**Activity**: The listing below is to be transcribed exactly.

**Dataset excerpt**:

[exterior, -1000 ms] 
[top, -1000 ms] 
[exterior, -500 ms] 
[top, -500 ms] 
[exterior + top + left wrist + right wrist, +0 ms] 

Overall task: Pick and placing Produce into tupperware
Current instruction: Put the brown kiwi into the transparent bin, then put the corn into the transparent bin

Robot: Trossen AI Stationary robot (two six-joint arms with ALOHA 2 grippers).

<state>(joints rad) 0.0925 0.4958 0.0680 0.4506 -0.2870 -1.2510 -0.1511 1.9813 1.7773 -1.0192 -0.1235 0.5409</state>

**Task answer**:
[exterior, -1000 ms] 
[top, -1000 ms] 
[exterior, -500 ms] 
[top, -500 ms] 
[exterior + top + left wrist + right wrist, +0 ms] 

Overall task: Pick and placing Produce into tupperware
Current instruction: Put the brown kiwi into the transparent bin, then put the corn into the transparent bin

Robot: Trossen AI Stationary robot (two six-joint arms with ALOHA 2 grippers).

<state>(joints rad) 0.0925 0.4958 0.0680 0.4506 -0.2870 -1.2510 -0.1511 1.9813 1.7773 -1.0192 -0.1235 0.5409</state>

No additional answer text is required.